Southfield police chief defends officers against allegations of assault
Southfield — The city's police chief Monday defended his department from allegations three officers assaulted a woman and caused her to have a miscarriage.
Southfield Police Chief Elvin Barren said the woman's attorney, Geoffrey Fieger, accuses his officers being racist and knowingly using an electric stun gun on her while she was pregnant.
"When you look at the narrative that was suggested, that we knowingly would Tase a pregnant woman, that is appalling to me,” Barren said during a Monday news conference held to discuss a lawsuit filed by the woman, 38-year-old Crystal White, last Friday in federal court.
“It’s a gross negligence and it lends on criminality," he said. "It is also alarming to me that it was suggested that this police department would have treated her differently if she was a white woman from an affluent community.
"We responded because the family asked us to help. The family outlined concerns of mental status, of aggressive behavior and things that were going on inside the location.”
Barren was responding to comments Feiger made to WXYZ-TV (Channel 7). He said officers would have treated the woman differently if she had been white and from Bloomfield Hills.

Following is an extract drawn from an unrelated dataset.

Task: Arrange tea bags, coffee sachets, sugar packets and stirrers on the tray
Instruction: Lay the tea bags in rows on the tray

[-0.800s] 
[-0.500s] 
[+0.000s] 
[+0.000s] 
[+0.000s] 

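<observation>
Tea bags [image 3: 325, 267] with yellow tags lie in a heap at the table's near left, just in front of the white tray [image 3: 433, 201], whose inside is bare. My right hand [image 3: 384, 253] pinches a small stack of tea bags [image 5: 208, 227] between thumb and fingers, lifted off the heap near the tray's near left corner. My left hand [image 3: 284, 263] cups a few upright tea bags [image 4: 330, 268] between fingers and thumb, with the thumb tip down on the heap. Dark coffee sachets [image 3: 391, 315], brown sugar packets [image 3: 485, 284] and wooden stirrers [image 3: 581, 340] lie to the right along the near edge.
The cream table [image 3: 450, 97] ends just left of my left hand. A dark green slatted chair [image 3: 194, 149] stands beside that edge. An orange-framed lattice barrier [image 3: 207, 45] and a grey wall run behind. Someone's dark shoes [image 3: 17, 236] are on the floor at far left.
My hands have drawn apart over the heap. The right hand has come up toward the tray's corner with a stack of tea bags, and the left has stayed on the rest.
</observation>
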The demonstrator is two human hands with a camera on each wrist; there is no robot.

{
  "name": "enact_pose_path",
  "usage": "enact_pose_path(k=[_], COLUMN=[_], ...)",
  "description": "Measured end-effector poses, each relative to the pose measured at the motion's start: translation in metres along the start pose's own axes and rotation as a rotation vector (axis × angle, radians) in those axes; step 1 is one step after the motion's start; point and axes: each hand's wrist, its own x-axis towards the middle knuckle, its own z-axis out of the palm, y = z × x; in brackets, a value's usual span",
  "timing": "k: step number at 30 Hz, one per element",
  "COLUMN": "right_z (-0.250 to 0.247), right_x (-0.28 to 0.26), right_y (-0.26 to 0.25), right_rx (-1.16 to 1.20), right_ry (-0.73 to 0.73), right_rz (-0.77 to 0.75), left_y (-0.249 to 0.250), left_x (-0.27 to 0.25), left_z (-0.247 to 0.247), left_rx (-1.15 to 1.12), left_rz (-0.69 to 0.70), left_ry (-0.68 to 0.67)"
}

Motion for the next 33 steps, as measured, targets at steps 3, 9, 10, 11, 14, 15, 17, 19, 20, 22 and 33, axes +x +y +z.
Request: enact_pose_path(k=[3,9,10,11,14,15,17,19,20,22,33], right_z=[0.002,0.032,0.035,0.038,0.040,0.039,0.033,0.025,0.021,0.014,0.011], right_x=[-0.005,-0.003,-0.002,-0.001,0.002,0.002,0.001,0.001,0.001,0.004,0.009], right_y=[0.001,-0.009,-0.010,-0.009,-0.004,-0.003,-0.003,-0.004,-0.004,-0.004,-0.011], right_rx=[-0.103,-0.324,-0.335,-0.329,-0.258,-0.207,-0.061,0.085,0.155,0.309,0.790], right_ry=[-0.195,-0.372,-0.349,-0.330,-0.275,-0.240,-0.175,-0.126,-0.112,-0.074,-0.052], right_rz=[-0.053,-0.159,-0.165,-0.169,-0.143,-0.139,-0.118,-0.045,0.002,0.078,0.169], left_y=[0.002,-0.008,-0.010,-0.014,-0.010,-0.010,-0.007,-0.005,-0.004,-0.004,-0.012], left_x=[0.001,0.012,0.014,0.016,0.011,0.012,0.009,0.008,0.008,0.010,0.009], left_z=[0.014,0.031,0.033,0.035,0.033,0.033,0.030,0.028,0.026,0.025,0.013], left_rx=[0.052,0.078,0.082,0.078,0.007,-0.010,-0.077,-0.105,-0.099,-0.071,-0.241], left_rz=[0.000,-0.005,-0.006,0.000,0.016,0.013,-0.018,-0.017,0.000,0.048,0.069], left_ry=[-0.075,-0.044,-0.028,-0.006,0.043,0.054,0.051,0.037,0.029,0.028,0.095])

"When you suggest that we would base our decisions and how we would interact with members of this community on race, that's also appalling to me," Barren said. "I'm an African American police chief. I don't appreciate the allegations of excessive force and racism."
The police chief also showed the media photos and video taken by police cameras. "She has some injuries, I've shown you what those injuries were," he said.

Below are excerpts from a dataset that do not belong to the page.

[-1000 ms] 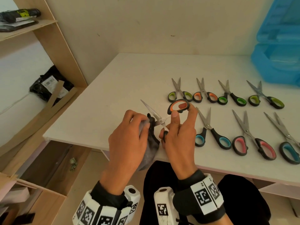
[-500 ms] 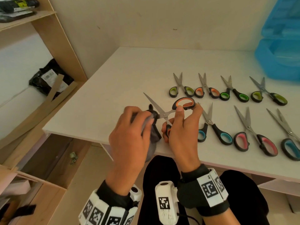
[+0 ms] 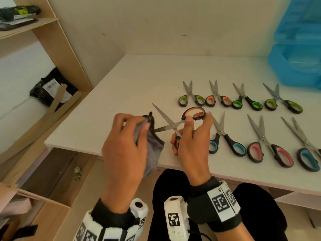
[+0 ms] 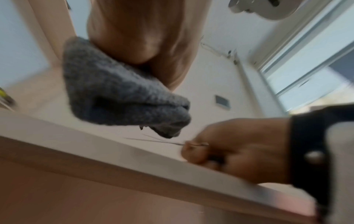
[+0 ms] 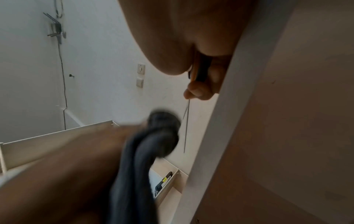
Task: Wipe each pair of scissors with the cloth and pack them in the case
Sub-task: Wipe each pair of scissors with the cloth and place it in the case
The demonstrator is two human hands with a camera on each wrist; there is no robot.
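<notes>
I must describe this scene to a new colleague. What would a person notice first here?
First, the open orange scissors at the table's front edge: the right hand grips their handles, while the left hand holds a grey cloth round one blade tip. To the right, seven more scissors lie in two rows, before a blue case.

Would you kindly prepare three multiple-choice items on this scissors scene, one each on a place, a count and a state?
1. Where does the blue case stand?
A. far right of the table
B. on the shelf
C. on the floor

2. How many pairs of scissors lie on the table?
A. four
B. eight
C. twelve

3. How are the blades of the held scissors?
A. spread apart
B. fully closed
C. snapped off

Answers: 1 A, it sits at the table's far right corner. 2 B, two rows of four. 3 A, the blades form an open V toward the cloth.
</notes>
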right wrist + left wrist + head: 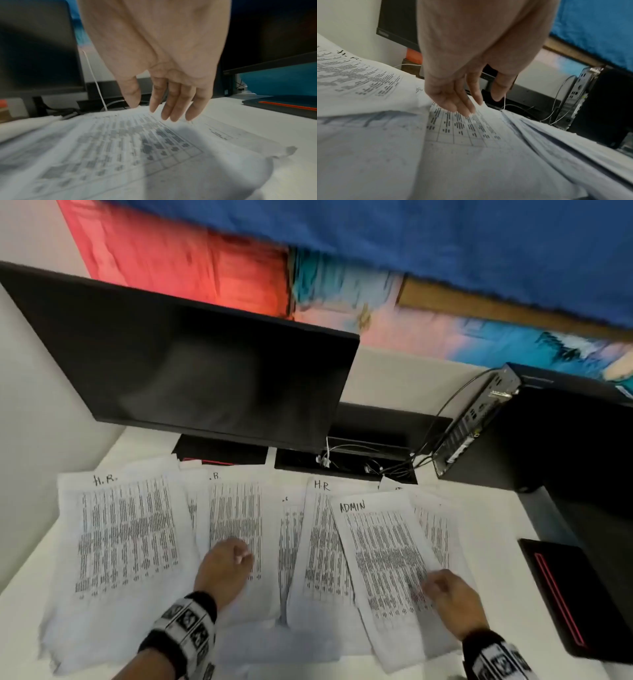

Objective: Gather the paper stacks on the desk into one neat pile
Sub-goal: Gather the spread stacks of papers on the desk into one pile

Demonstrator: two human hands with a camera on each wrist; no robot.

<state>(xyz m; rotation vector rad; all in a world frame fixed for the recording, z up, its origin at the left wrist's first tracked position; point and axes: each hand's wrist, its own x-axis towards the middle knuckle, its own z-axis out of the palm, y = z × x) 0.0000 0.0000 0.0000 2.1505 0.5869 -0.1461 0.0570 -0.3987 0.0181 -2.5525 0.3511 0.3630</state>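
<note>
1. Bottom of the head view first: both wrists come in from the lower edge. The left hand (224, 565) sits low centre over the middle sheets (236, 522), the right hand (448, 590) at lower right over the sheet marked ADMIN (380, 556).
2. Left hand, seen in its wrist view (453, 97): fingers (467, 108) loosely straight and spread a bit, tips down on or just above the printed table. It's pinching nothing.
3. Right hand in its own view (163, 94): same deal, fingers relaxed and pointing down at the ADMIN sheet, holding nothing. Can't tell if the tips actually touch the paper.
4. My guess is the hands are parked flat like that so they can slide the sheets together instead of lifting them.
5. The papers fan across the white desk (493, 529) through the middle of the frame, overlapping at odd angles, including an H.R. sheet (126, 535) at left. So no single pile yet.
6. Further back: a black monitor (191, 361) at upper left, a small computer case (476, 419) with cables at right.
</note>
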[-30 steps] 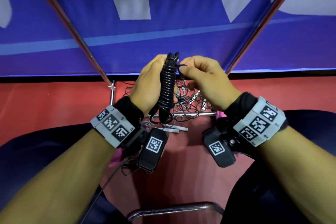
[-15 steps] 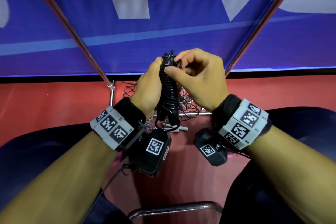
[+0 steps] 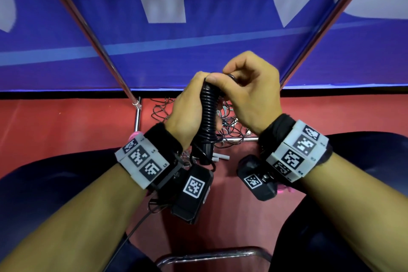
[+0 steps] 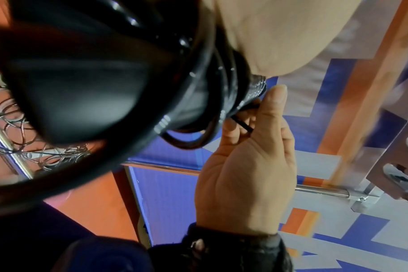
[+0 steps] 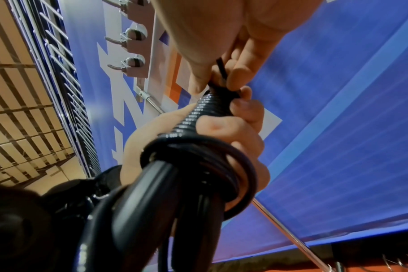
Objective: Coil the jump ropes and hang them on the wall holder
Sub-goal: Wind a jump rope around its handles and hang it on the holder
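A: What is being held?
B: The jump rope [image 3: 208, 115] is gripped upright in the left hand [image 3: 185, 117], which is curled round it. Its loose end [image 5: 220, 67] is pinched at the top by the right hand [image 3: 251, 99].
A: And the hooks [image 5: 133, 61]?
B: They are seen on the wall, higher up and well apart — a lift along the rope's long axis is judged to be needed.

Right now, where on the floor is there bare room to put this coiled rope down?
Bare floor lies left of the post, and right of the wire tangle under the banner. Between the knees is a narrower strip, with white pieces at its far end. Crowded: the tangle by the rail.
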A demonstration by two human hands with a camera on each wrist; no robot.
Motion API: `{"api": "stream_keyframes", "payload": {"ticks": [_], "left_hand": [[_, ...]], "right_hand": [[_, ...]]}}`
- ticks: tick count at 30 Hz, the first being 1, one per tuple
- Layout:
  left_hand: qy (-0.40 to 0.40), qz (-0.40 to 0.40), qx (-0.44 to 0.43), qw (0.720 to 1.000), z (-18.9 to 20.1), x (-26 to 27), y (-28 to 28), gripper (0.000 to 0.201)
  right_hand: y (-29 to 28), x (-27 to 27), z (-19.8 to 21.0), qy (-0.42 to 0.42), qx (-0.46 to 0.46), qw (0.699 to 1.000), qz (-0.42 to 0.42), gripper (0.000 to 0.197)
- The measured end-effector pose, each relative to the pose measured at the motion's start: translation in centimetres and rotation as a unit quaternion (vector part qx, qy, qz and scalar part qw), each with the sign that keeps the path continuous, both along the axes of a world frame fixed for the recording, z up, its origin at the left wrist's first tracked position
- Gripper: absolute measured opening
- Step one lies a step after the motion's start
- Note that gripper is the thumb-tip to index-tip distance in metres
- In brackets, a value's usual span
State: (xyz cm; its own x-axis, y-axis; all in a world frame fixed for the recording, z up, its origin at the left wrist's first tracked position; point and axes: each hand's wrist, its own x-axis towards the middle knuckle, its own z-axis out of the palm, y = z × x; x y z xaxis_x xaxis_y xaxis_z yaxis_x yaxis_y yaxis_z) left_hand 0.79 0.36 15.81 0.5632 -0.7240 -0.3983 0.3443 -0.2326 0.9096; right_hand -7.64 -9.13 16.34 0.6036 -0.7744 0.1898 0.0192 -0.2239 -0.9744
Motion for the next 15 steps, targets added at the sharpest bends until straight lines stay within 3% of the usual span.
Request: {"api": "stream_keyframes", "payload": {"ticks": [7, 11, 15], "left_hand": [[0.116, -0.051, -0.106, 0.986, 0.1, 0.6, -0.3, 0.06], [0.119, -0.045, -0.152, 0.98, 0.5, 1.8, -0.2, 0.064], [0.114, -0.021, -0.14, 0.983, 0.3, 2.1, -0.2, 0.057]], "right_hand": [[0.0, -0.1, 0.1, -0.062, 0.074, 0.994, 0.045, 0.042], [0.0, -0.3, 0.1, -0.086, 0.071, 0.985, 0.131, 0.016], [0.0, -0.6, 0.1, -0.046, 0.015, 0.988, 0.148, 0.012]]}}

On Friday, White filed the lawsuit against the Southfield Police Department, seeking at least $75,000 in damages.
More: Lawsuit: Woman alleges Southfield police assaulted her, caused miscarriage
According to the suit, three officers responded to a domestic dispute at the home of Crystal White’s mother on Jan. 9.

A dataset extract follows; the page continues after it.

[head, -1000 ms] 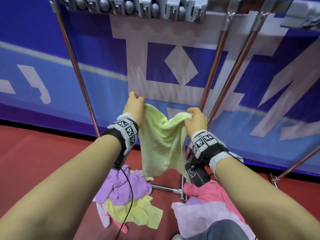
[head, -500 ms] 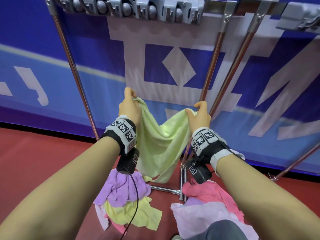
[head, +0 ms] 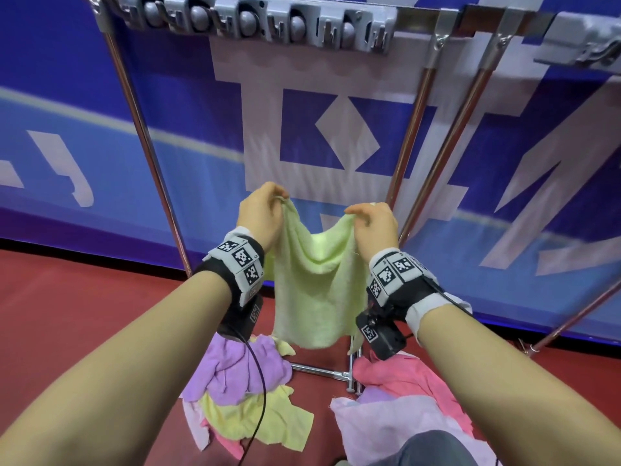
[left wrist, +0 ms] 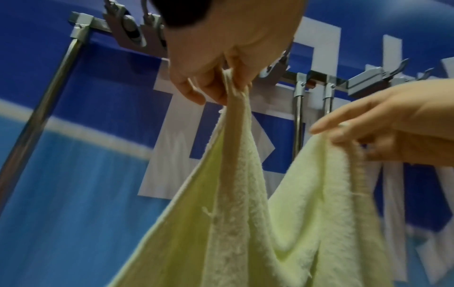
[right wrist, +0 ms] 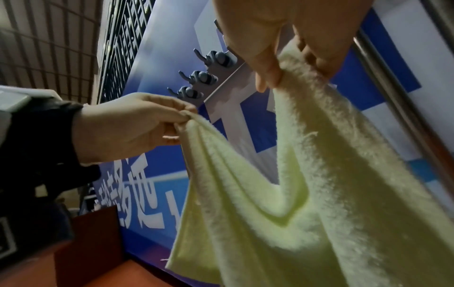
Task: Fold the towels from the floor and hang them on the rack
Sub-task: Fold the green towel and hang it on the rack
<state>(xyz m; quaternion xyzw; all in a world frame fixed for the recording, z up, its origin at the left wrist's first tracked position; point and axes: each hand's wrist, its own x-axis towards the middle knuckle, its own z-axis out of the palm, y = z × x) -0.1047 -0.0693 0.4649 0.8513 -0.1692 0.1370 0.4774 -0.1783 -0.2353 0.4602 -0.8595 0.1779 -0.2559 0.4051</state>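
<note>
A pale green towel (head: 316,280) hangs in the air between my hands, sagging in the middle. My left hand (head: 265,210) pinches its top left corner (left wrist: 233,85). My right hand (head: 373,220) pinches the top right corner (right wrist: 292,64). The towel (left wrist: 245,213) shows close up in both wrist views (right wrist: 307,194). The rack's top bar with grey clips (head: 255,21) runs overhead, well above the hands. On the red floor lie more towels: a purple and yellow heap (head: 242,391) at the left, a pink and lilac heap (head: 406,401) at the right.
Metal rack legs slant down at the left (head: 144,136) and right (head: 416,122), joined by a low crossbar (head: 319,371) on the floor. A blue and white banner (head: 336,129) stands right behind the rack. A cable (head: 262,398) dangles from my left wrist.
Both hands have worked along the towel's top edge to its corners, and the bunched cloth now hangs flatter and more spread out between them.
</note>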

Crystal White's sister had called 911 while White argued with relatives. White's young daughter was also at the scene, the filing said.
The suit alleges officers arrived as White was packing belongings in her car; as they approached, one immediately accused her "… of being armed,” according to the suit.
The woman, who was 12 weeks pregnant, claims that when she exposed her waistband to show she was unarmed, an officer “lunged forward and punched” her in the face. Another officer then deployed his taser and struck her in the abdomen. She was then taken into custody and handcuffed.
Barren said White advanced on officers, even after they performed de-escalation techniques.
He also said she shoved one of the officers, who responded by punching her. That officer disengaged and the other officers continued efforts to place her into custody. Officers then used a stun gun to subdue her, Barren said.
White's lawsuit alleges her unborn baby died Feb. 22, and the police encounter left the woman with cuts, bruises as well as multiple loose and broken teeth.
Officers weren't aware the woman was pregnant until she was in the back seat of a scout car and told them, the chief said.
Barren said he couldn't discuss much more about the suit because it is pending litigation. "We'll let this play out in court and let the facts come out in court."